Thursday, January 05, 2006

windflower

when i chose the name windflower botanicals for my cottage industry, i did so because i found the name evocative. the combination of wind and flower speaks volumes to me. but i knew virtually nothing about the plant.

windflowers are anemones, bright long lasting flowers native to my birthplace, cyprus!!! there is even a car rental business in cyprus called windflower.

there are many different kinds of windflowers from bright fuschia to white, from soft lavendar to alarming azure. some look like daisies and some look like stars. to learn about the grecian windflower, read this.

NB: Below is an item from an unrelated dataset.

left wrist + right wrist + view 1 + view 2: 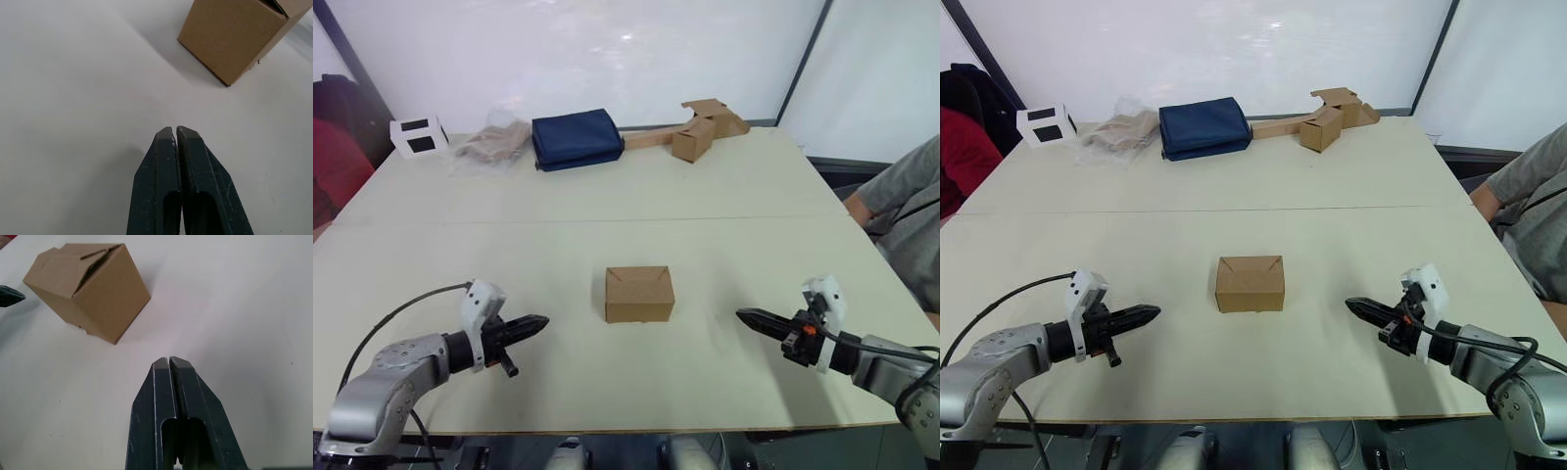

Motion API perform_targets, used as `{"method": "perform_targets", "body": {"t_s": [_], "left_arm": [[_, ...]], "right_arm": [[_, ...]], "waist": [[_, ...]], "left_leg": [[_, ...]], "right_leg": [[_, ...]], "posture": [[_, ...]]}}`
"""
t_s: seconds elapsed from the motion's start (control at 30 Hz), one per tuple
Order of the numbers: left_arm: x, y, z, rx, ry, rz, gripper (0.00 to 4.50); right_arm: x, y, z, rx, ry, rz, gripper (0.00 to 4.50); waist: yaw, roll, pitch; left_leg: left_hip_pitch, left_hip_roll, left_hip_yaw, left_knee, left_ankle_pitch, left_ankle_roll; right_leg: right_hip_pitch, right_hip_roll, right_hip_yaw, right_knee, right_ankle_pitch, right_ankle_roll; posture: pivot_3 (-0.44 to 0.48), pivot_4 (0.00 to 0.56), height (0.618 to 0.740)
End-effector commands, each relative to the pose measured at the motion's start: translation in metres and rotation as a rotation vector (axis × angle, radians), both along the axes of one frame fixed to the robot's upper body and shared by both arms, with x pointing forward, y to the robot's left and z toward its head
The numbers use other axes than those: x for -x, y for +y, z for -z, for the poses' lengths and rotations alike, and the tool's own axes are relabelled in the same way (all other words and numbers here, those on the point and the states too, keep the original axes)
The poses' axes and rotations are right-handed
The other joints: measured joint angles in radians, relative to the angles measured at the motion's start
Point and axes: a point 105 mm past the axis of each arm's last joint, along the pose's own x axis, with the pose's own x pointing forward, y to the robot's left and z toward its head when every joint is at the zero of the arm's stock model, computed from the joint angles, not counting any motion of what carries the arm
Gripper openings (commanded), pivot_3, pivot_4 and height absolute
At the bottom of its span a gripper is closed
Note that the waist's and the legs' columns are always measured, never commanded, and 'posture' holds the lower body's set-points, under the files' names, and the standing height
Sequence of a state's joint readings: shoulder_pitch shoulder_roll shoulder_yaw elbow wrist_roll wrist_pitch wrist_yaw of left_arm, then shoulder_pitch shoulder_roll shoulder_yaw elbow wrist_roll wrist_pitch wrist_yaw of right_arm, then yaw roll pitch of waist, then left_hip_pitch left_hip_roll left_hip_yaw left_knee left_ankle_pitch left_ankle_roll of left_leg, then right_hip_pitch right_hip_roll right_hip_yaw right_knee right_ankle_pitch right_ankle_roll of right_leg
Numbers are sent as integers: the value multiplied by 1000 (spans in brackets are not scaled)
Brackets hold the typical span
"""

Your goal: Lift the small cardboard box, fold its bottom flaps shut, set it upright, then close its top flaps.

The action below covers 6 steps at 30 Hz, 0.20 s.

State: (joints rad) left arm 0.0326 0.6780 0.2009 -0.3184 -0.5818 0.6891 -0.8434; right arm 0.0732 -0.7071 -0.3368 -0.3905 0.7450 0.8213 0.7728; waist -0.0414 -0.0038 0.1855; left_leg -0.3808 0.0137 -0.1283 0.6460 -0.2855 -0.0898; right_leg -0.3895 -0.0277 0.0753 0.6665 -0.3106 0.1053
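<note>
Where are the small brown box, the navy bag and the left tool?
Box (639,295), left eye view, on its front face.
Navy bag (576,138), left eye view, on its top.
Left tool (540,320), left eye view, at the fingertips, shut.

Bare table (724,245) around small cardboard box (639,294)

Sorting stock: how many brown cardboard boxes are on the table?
2: the small cardboard box mid-table between both grippers, and the tan cardboard box joined to a strip at the far edge.
</note>
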Motion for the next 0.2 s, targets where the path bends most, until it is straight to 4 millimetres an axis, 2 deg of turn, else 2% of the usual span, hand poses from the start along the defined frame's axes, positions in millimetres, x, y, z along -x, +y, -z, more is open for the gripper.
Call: {"method": "perform_targets", "body": {"t_s": [0.03, 0.2], "left_arm": [[4, -1, -7, 6, -16, 16, 90], [11, 1, -5, 47, 50, 30, 90]], "right_arm": [[1, 2, -8, 13, -44, -15, 0], [3, 3, -7, -4, -48, -5, 0]], "waist": [[0, 0, 0], [0, 0, 0]], "left_leg": [[0, 0, 0, 0, 0, 0], [0, 0, 0, 0, 0, 0]], "right_leg": [[0, 0, 0, 0, 0, 0], [0, 0, 0, 0, 0, 0]], "posture": [[0, 150, 740], [0, 150, 740]]}}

and windflowers play prominently in greek mythology. i found this little summary:

"While his rival was hunting alone, Ares disguised himself as a boar and attacked Adonis causing him lethal injuries. Adonis used his spear to strike back to Ares, but was soon gored to death by the boar's great tusks. Aphrodite hurried to Adonis in
her chariot, but his soul had already descended into the Underworld. In despair, she sprinkled nectar on Adonis’ wounds. As Aphrodite bore her lover's body out of the woods, crimson anemones sprung up where each drop of blood and nectar fell onto the earth. It is said that the wind which blows the blossoms open, will soon afterwards blow the petals away; so it is called the Anemone, or Wind Flower, for that which brings forth its life, ends it."

it would appear that anemone is not often used as a medicine, and in fact is sometimes considered a poison, though it was of use in olden times.

"Though this species of Anemone has practically fallen out of use, the older herbalists recommended application of various parts of the plant for headaches, tertian agues and rheumatic gout. Culpepper practically copies verbatim the some half-dozen uses of the Anemone that Gerard gives, saying:

'The body being bathed with the decoction of the leaves cures the leprosy: the leaves being stamped and the juice snuffed up the nose purgeth the head mightily; so doth the root, being chewed in the mouth, for it procureth much spitting and bringeth away many watery and phlegmatic humours, and is therefore excellent for the lethargy.... Being made into an ointment and the eyelids annointed with it, it helps inflammation of the eyes. The same ointment is excellent good to cleanse malignant and corroding ulcers.'

Culpepper also advises the roots to be chewed because it 'purgeth the head mightily'; he adds, 'And when all is done let physicians prate what they please, all the pills in the dispensary purge not the head like to hot things held in the mouth.'

Parkinson writes:
'there is little use of these (the Anemones) in physic in our days, either for inward or outward diseases; only the leaves are used in the ointment called Marciatum, which is composed of many other hot herbs.... The root by reason of the sharpness is apt to draw down rheum if it be tasted or chewed in the mouth.'

Modern authorities would, however, hesitate to recommend the chewing of the root on account of the acrid, irritant poison known to be present in it."